Le rapport a également documenté les nombreuses fois où des professeurs qui se sont prononcés contre Israël se sont vu refuser la titularisation dans les universités. Le professeur Norman Finkelstein, dont les parents sont des survivants de l’Holocauste, s’est vu refuser l’accès à l’université DePaul.

« En 2005 et 2007 respectivement, le professeur Joseph Massad de l'Université de Columbia et le professeur Nadia Abu El-Haj du Barnard College ont fait face et ont finalement surmonté des campagnes vigoureuses visant à leur refuser la titularisation », indique le rapport, citant de nombreuses autres personnes qui ont été confrontées à des incidents similaires en raison de leur titularisation. position.

Le rapport fait également référence au nombre incalculable de groupes pro-israéliens qui ont fait taire les voix pro-palestiniennes, à partir des années 2000, notamment en interdisant les affiches, en supprimant le financement des centres communautaires, en obtenant le soutien financier des universités pour laisser des peintures murales pro-palestiniennes et bien plus encore.

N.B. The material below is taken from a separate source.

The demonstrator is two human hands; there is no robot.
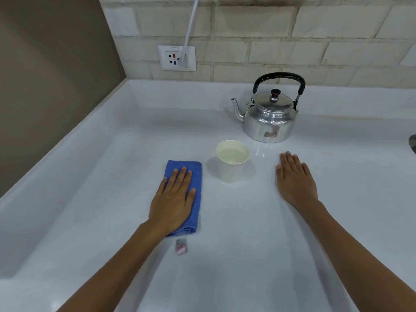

Critique mondiale des atrocités commises par Israël

Les actions d'Israël à Gaza ont suscité une large condamnation pour violation du droit international, avec plus de 36 000 personnes tuées, pour la plupart des femmes et des enfants. Le secrétaire général de l'ONU, Antonio Guterres, a exprimé sa profonde préoccupation face à ces violations flagrantes du droit international humanitaire, mais l'organisme mondial n'a pas encore pris de mesures concrètes contre les transgressions d'Israël.

Environ 85 % de la population de Gaza a été poussée vers le déplacement interne en raison des attaques israéliennes, dans un contexte de crise humanitaire persistante due au manque de nourriture, d'eau potable, de soins médicaux et d'autres fournitures vitales en raison du blocus, tandis que 60 % des infrastructures de l'enclave ont été détruites. endommagé ou détruit, selon l'ONU

Israël fait actuellement face à une affaire de génocide en cours devant la Cour internationale de Justice (CIJ), qui a ordonné à Tel-Aviv de mettre fin aux actes de génocide et de garantir l'acheminement ininterrompu de l'aide humanitaire aux civils.